Hauchdünnes photoaktives Material

Das verwendete Halbleitermaterial ist ebenfalls ein Unterscheidungskriterium von Solarzellen. Sowohl mono- als auch polykristalline Solarzellen gehören in die Kategorie der siliciumbasierten Solarzellen. Eine Alternative sind so genannte Dünnschichtverfahren. Bei dieser Technologie  wird das photoaktive Material hauchdünn auf einer Glasplatte abgeschieden. Das spart sowohl Material als auch Energie.

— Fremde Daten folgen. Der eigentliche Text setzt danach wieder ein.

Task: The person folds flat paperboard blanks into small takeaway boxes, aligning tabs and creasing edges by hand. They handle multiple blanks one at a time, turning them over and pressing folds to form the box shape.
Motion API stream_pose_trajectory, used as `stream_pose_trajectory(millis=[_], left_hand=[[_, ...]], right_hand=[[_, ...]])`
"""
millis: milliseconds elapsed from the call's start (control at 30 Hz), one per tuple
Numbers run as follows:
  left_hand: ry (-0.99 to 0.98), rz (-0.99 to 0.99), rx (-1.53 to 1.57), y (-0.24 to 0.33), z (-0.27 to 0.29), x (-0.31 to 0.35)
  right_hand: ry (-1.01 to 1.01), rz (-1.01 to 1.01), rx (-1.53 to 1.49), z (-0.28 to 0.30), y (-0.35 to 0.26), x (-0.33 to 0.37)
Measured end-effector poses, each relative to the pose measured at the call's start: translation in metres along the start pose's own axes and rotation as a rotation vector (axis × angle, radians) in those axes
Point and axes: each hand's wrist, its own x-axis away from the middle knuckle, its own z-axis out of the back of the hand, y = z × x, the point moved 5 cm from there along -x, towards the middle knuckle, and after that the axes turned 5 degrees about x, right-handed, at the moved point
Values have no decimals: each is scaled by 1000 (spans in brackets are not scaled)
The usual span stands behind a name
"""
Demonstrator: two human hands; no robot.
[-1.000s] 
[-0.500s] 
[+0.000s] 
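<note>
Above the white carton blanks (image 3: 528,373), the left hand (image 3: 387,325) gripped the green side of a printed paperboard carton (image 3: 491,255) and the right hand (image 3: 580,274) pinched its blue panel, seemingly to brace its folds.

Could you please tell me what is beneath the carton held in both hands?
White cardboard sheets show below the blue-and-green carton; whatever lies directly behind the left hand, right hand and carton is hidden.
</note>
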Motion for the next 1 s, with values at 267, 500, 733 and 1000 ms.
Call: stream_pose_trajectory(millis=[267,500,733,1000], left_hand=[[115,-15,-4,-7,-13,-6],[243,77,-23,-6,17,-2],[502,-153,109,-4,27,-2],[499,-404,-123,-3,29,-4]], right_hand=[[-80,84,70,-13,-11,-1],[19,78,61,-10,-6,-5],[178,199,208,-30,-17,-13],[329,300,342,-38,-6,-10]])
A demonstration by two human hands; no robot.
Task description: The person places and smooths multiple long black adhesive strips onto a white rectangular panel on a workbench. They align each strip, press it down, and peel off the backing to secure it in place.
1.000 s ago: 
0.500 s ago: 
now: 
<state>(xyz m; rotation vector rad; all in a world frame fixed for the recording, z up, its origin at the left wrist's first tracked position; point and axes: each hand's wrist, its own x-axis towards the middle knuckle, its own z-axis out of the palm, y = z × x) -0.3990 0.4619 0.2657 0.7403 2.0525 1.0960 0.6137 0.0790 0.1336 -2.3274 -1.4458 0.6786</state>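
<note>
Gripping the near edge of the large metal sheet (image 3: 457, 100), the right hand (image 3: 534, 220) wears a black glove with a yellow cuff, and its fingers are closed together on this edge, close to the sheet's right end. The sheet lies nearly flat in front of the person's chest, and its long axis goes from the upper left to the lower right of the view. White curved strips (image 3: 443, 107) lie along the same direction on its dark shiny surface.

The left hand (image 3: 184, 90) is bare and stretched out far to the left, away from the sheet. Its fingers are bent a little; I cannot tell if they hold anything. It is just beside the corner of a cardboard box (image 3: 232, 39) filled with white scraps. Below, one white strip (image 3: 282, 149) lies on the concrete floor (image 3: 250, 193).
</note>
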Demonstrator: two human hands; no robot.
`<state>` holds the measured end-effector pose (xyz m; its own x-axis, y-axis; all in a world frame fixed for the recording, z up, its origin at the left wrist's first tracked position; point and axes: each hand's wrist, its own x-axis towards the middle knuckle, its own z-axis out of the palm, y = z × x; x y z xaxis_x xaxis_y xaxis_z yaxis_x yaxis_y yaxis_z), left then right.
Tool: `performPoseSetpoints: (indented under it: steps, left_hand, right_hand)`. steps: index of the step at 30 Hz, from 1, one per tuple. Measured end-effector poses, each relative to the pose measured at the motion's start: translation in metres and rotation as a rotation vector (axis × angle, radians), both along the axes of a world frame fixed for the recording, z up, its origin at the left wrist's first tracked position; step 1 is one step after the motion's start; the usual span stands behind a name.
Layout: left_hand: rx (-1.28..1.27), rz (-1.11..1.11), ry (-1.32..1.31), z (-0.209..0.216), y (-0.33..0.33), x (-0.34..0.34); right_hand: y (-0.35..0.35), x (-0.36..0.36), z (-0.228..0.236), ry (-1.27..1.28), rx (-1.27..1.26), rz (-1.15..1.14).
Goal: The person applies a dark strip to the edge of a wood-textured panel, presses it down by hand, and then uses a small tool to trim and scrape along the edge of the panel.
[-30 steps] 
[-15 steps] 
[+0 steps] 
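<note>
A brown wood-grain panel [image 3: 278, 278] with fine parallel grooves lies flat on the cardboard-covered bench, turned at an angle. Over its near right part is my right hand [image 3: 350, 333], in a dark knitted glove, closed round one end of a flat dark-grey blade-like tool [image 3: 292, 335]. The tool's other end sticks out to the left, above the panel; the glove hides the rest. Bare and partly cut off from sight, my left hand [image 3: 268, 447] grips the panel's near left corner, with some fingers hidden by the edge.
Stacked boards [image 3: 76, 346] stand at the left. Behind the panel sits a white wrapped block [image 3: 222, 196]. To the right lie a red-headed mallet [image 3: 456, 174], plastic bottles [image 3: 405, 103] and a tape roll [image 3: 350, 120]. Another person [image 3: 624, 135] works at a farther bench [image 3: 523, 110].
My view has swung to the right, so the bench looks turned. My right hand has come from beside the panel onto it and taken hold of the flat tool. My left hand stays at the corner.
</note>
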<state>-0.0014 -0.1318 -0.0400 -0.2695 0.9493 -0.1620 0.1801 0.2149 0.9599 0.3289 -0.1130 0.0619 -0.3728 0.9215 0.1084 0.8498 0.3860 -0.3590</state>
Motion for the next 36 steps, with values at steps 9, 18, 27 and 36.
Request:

Weitere Vorteile der Dünnschicht-Module: Selbst schwaches und diffuses Licht wandeln sie in der Regel besser in Strom um als ihr kristallines Pendant. Darüber hinaus reduziert sich die Stromausbeute an heißen Tagen deutlich weniger als bei kristallinen Modulen. In der Struktur, im Design und in der Farbe lassen sich Dünnschichtmodule auf individuelle Erfordernisse anpassen. Die max. Abmessung pro Modul beträgt
1100 mm x 1400 mm.

Weil sie im Vergleich zu kristallinen Modulen nach dem derzeitigen Stand der Technik einen geringeren Wirkungsgrad haben, benötigen Dünnschichtmodule mehr Fläche für den gleichen Energie-Ertrag.